Un couple fiancé pendant la pandémie pourra enfin se marier à l’automne en présence d’une proche très malade.

«On ne voulait pas repousser plus longtemps», affirme Jade Shanker, qui épousera à Rougemont l’amour de sa vie, Ariane Sirvent, le 22 octobre 2022.

Le couple tenait absolument à ce que la mère d’Ariane, atteinte d’un cancer des ovaires de stade 4, soit présente à la cérémonie.

Or, il s’est révélé particulièrement compliqué de trouver un lieu cette année, vu le report de nombreuses noces, y compris les leurs.

«C’était stressant, il a fallu s’assurer de transmettre l’information à toute la famille et harmoniser les changements avec les fournisseurs», reconnaît l’infirmière de profession, qui a soigneusement préparé le grand jour. 

Un concept tombé à l’eau  

Valérie Bigras
Photo Martin Alarie

Des amoureux de Laval, ensemble depuis 20 ans, qui planifiaient échanger leurs vœux le 20 juin 2020 ont dû changer de concept.

Ghislain Tanguay et sa femme, Caroline St-Jean, se marieront finalement le samedi 25 juin 2022 entourés de leurs proches, ce qui est le principal.

«Ce qui me stressait, c’était de perdre des membres de la famille, à cause de l’âge ou de la COVID», témoigne M. Tanguay, qui a encore plusieurs tantes «passablement âgées».

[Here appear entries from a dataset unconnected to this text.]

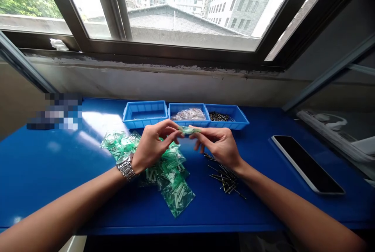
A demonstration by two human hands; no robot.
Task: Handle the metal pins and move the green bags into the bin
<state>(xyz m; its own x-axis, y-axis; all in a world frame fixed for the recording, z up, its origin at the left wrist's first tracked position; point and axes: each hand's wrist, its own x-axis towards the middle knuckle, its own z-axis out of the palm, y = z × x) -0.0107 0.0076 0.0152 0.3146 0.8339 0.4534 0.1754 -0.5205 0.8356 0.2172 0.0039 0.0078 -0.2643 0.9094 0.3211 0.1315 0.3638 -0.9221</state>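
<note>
A small green plastic bag (190, 130) is stretched between my two hands, above the table and in front of the blue bins. My left hand (155, 142), with a metal watch on its wrist, pinches the bag's left end. The right end is pinched by my right hand (219, 144). Beneath and around my left hand lies a pile of green bags (177, 195) with pale strips inside. Loose dark screws or pins (225, 177) are scattered on the table under my right hand. What the held bag contains is too small to tell.
Three blue bins stand in a row: the left bin (145, 121), a middle one with clear packets (190, 114), and a right one with dark screws or pins (221, 117). A phone-like device (307, 164) lies on the blue table (58, 174) at right. Behind is a window.
</note>
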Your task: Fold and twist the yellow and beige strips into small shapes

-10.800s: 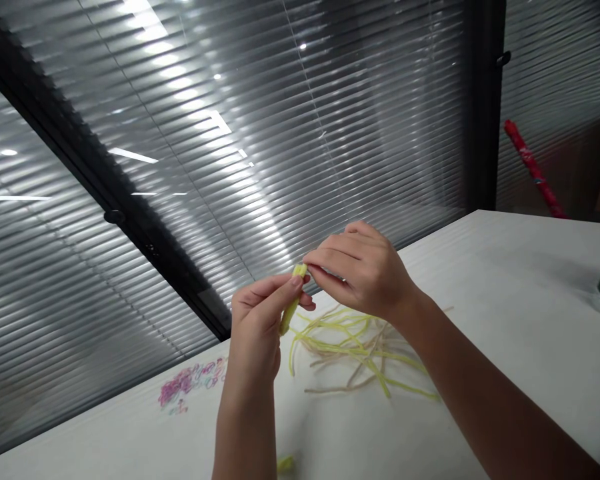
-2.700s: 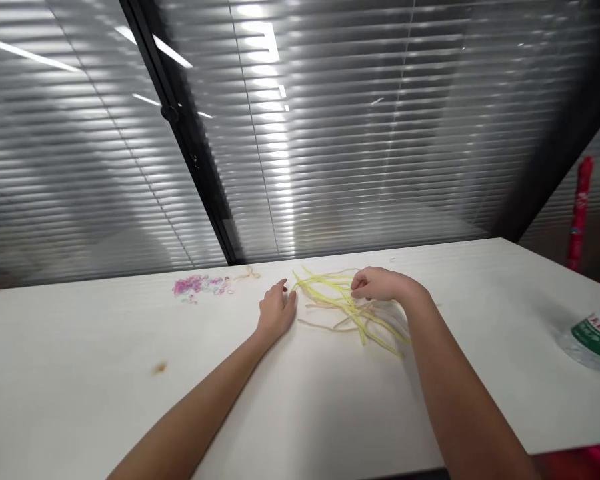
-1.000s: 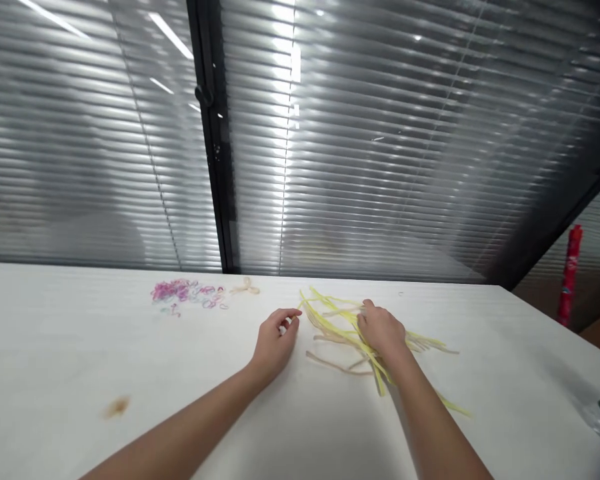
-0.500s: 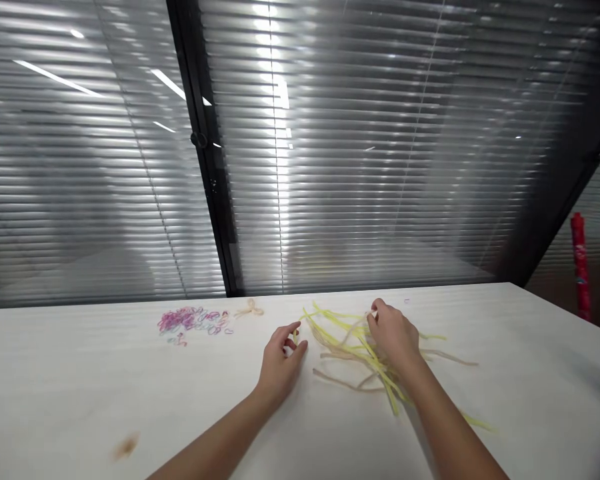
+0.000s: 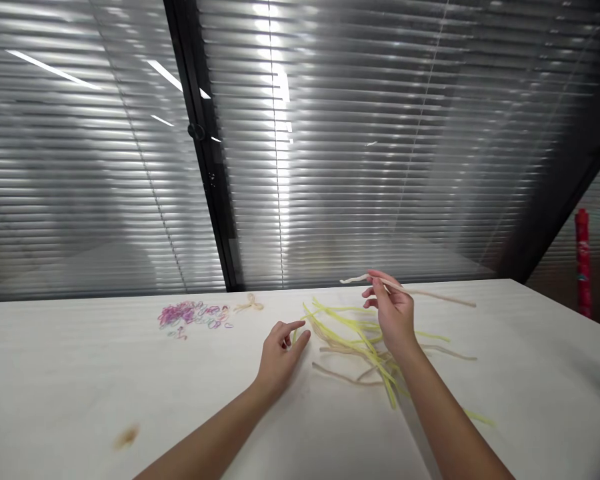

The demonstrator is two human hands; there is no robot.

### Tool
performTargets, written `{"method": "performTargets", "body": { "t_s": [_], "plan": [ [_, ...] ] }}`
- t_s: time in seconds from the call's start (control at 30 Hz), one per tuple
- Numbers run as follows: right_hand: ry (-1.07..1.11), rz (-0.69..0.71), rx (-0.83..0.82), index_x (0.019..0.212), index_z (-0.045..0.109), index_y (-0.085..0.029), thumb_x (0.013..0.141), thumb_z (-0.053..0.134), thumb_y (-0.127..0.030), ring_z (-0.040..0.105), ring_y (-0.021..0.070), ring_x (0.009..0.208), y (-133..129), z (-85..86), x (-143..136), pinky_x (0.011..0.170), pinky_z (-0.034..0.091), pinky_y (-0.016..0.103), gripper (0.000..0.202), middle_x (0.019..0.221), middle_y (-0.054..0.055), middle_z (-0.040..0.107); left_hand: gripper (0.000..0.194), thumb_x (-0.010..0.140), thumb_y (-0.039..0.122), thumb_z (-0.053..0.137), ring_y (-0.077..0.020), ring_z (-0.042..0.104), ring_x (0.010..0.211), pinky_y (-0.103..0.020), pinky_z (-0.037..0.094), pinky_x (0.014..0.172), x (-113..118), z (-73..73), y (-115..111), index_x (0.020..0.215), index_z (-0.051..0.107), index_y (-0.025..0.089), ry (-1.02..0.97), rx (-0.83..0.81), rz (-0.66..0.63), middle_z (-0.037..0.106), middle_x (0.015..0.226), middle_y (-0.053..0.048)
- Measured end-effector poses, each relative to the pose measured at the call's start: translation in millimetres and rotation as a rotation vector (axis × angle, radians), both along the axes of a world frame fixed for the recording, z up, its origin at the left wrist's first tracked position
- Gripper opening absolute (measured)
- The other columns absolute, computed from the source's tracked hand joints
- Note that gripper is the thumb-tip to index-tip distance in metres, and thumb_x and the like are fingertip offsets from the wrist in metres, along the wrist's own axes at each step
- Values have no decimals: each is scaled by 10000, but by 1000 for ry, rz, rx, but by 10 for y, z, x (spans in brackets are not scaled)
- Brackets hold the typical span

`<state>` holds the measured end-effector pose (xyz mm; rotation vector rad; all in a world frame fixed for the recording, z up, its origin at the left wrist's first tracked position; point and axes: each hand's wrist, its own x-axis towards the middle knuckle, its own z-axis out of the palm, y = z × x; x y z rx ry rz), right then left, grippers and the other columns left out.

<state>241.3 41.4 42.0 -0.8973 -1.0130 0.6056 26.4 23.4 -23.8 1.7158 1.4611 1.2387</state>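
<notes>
My right hand (image 5: 394, 310) is raised above the pile, with a beige fuzzy stick (image 5: 435, 294) pinched between thumb and fingers; the stick's paler end points left. Beneath it, a loose pile of yellow sticks (image 5: 365, 340) and beige sticks (image 5: 347, 379) lies crossed on the white table. Just left of the pile, my left hand (image 5: 281, 347) is near the tabletop, thumb and index finger apart. A short yellow piece shows beside its fingers, and whether they touch it is unclear.
Small pink, purple and blue loops (image 5: 183, 315) lie heaped at the table's back left, beside a beige looped bow (image 5: 251, 304). A brown mark (image 5: 126, 437) shows on the white table (image 5: 70, 373) at front left. Blinds stand behind; a red cylinder (image 5: 583, 263) is at far right.
My right hand has risen from the pile, lifting a beige stick out of it. My left hand has stayed nearly in place, its thumb and index finger slightly more extended.
</notes>
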Motion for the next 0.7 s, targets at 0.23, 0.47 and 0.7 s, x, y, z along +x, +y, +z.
{"method": "performTargets", "body": {
  "t_s": [0.23,0.47,0.7],
  "plan": [
    [245,550,-192,861,673,-184,724,694,-441,567,105,656,-109,-238,-551,510,489,245,293,999,57,621,417,865,514,454,-205,546,877,-315,414,792,29,62,-29,949,723,206,-176,-6,-81,625,894,-69],
    [146,593,-373,1128,614,-168,766,657,-422,542,82,595,-207,-623,-896,521,449,218,444,886,39,641,448,861,535,445,-164,533,795,-264,409,683,31,10,21,1029,666,184,-462,-83,18,613,887,-51],
    [-67,316,-346,1371,412,-177,870,507,-443,502,79,540,-208,-835,-904,512,428,219,576,866,28,650,398,853,525,483,-93,410,555,-221,330,534,29,-19,36,968,636,175,-547,-118,28,465,647,30]
  ]
}}
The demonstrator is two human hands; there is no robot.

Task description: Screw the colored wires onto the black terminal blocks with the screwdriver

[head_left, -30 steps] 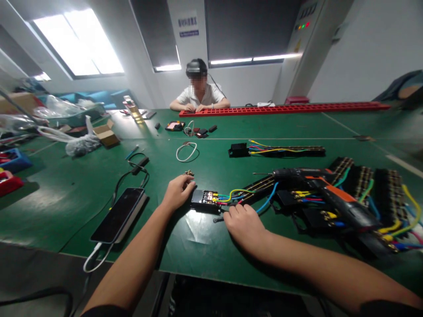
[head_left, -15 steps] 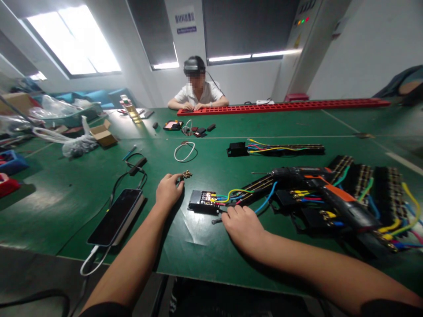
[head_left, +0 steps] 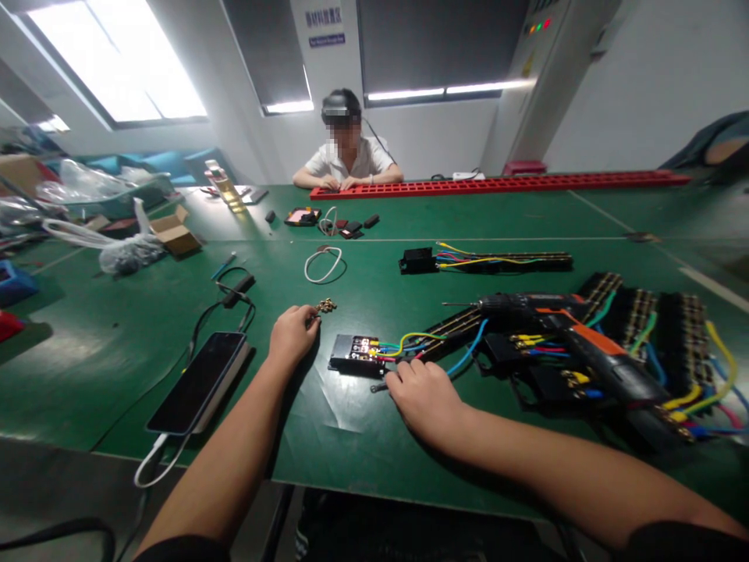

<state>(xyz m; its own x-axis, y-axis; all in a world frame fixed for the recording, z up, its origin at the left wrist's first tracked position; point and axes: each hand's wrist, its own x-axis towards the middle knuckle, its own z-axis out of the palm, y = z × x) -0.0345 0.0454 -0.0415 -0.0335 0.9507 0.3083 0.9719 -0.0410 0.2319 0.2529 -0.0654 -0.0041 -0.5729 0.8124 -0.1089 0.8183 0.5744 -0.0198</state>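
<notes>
Electronics assembly workshop
A cordless drill lies among wired terminal units on a long green bench, with a sign on the wall and a cabinet bearing indicator lights beyond.

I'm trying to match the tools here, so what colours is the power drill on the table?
Black with orange, the power drill shows in the head view.

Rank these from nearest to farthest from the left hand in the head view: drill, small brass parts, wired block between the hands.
1. Small brass parts, beside the left hand.
2. Wired block, just to the right.
3. Drill, farther off to the right.
</notes>
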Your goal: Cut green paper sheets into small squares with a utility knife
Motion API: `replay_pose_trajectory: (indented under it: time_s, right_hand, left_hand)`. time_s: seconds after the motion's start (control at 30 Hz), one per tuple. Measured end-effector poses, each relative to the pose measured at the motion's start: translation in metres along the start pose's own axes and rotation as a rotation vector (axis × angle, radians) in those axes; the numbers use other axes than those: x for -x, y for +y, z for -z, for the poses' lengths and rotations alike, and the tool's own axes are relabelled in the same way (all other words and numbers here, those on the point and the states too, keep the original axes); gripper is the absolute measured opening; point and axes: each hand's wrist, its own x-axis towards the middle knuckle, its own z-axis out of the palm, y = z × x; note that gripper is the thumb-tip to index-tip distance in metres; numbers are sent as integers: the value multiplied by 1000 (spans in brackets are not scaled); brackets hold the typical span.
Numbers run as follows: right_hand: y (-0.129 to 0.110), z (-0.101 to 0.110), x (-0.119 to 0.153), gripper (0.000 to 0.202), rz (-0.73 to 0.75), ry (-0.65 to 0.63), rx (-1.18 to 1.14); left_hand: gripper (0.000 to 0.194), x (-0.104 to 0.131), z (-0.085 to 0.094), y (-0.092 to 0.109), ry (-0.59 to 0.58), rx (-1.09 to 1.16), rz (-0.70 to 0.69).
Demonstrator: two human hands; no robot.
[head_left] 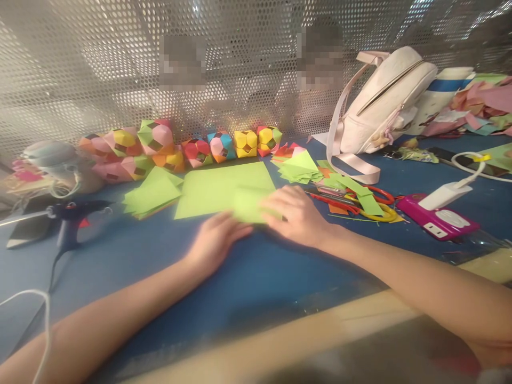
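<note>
In the head view, a small piece of light green paper [250,202], blurred by motion, lies between my hands over a larger light green sheet [216,178]. My right hand [296,216] is closed on its right side, with the fingers bent over the paper. My left hand [216,237] rests low on the blue table by the paper's lower left corner, its fingers stretched out and close together. Stacks of green paper [154,192] and green slips [300,168] flank the sheet.
Folded paper balls [196,152] line the back by a perforated metal screen [240,64]. To the right are scissors [380,210], a pink power strip [440,216] and a pale backpack [384,101]. A glue gun [70,218] and a white cord [48,320] are at left.
</note>
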Motion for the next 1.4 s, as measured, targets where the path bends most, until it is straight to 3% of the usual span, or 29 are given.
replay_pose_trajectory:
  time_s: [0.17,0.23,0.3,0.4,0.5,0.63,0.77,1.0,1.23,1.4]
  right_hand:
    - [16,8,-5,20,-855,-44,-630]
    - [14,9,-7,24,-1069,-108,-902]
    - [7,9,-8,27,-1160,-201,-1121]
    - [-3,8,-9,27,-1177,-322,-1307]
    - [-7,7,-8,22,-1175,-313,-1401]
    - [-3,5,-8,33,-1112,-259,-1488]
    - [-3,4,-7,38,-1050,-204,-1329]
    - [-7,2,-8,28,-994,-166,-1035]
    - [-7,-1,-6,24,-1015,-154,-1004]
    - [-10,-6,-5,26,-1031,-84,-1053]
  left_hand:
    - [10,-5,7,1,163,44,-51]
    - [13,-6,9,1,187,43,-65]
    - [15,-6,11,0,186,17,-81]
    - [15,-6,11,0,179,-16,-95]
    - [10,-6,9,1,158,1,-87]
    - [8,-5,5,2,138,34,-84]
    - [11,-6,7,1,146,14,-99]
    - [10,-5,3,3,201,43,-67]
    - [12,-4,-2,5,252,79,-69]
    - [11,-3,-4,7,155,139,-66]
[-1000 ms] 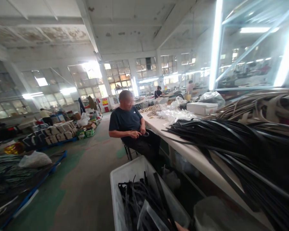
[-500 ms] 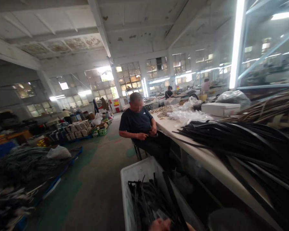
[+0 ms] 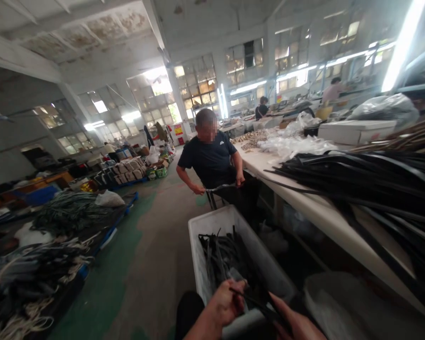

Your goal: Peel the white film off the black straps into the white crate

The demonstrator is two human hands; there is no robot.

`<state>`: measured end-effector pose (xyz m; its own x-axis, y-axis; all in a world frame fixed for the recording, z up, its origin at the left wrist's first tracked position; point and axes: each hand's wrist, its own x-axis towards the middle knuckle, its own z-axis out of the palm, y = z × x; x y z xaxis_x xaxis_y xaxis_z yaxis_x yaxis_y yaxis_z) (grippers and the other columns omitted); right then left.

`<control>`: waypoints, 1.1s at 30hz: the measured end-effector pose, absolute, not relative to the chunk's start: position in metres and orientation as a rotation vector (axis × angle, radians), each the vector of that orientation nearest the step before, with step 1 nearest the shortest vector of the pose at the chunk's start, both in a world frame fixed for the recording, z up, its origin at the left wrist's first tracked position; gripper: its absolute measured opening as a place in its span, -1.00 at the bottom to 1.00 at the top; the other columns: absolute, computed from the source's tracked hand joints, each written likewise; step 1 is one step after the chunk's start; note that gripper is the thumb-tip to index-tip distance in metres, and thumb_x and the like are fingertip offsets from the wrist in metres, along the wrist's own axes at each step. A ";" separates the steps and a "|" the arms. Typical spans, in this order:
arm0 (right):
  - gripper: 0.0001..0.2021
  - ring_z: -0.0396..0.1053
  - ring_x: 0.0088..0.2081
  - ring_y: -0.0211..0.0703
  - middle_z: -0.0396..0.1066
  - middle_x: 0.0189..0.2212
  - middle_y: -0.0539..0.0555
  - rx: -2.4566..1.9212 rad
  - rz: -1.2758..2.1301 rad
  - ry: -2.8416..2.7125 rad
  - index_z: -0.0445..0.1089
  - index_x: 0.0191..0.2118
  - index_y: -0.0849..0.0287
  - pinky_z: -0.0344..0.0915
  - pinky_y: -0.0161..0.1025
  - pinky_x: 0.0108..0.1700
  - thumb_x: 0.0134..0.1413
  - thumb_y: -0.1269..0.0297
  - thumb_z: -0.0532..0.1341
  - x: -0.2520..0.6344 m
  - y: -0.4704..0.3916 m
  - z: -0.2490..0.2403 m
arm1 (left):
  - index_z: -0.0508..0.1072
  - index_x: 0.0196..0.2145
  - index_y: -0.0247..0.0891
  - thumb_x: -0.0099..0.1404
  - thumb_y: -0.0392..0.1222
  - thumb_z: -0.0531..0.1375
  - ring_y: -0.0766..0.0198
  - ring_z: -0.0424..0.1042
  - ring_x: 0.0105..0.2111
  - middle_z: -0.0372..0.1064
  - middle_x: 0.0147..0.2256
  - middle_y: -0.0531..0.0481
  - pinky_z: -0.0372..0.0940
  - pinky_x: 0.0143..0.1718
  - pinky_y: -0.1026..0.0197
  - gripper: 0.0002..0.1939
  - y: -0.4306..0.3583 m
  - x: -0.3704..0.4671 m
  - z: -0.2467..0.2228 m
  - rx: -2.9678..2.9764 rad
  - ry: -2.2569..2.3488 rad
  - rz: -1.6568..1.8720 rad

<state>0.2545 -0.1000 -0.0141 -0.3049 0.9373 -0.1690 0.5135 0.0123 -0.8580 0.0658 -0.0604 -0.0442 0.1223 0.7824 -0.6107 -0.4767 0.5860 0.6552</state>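
Low in the head view, my left hand [image 3: 228, 302] is closed on one end of a dark strip [image 3: 252, 301], above the near end of a white bin [image 3: 195, 255]. To its right, my right hand [image 3: 292, 318] is closed around the same dark material near the bottom edge; its fingertips are partly hidden. Inside the bin lies a tangle of black strips [image 3: 217, 250]. A large bundle of long black strips [image 3: 357, 184] lies on the white table at the right.
A seated person [image 3: 212, 156] beyond the bin holds a thin strip between two hands. The white table [image 3: 269, 182] runs along the right, bearing a white box [image 3: 356, 131] and plastic bags. Pallets with dark bundles [image 3: 28, 269] stand at the left.
The view has tilted down, and both my hands show more fully above the bin. The seated person's hands have moved apart, with a strip stretched between them.
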 end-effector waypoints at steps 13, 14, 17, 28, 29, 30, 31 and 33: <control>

Ghislain et Caroline avaient amoureusement emballé environ 120 chandelles en guise de cadeau pour leurs invités. Ils ont dû toutes les ré-étiqueter à la main avec la bonne date en raison du report de la cérémonie.

«En même temps, on n’avait rien de mieux à faire en confinement», rigole le père de trois enfants. 

Une année hors de l’ordinaire  

Valérie Bigras
Photo courtoisie

« Le manque de main-d’œuvre complique les opérations, mais on vit le bonheur intense de gens qui essaient de se marier depuis trois ans. »

- Maryse Noël, organisatrice de mariages

« Les gens qui m’écrivent pour des photos au mois d’octobre, on oublie ça ! »

- Jessica Samyn, photographe de mariage

« Il manque de tout. Tant les fleurs locales que celles qui proviennent de l’étranger. »

- Marie Ève Sauvageau, fleuriste et copropriétaire de Grenadine Atelier

« Je félicite les futurs époux. Ça prend une bonne dose de volonté pour passer à travers une pandémie et quand même se marier. »

- Alain Simard, propriétaire des disco-mobiles AudioPlus

Valérie Bigras
Photo courtoisie

« J’ai deux couples qui ont voulu reporter leur mariage [à la basilique Sainte-Anne-de-Beaupré] de 2022 à 2023. »

- Père Jacques Fortin, curé de la paroisse Notre-Dame-de-la-Nouvelle-France, près de Québec.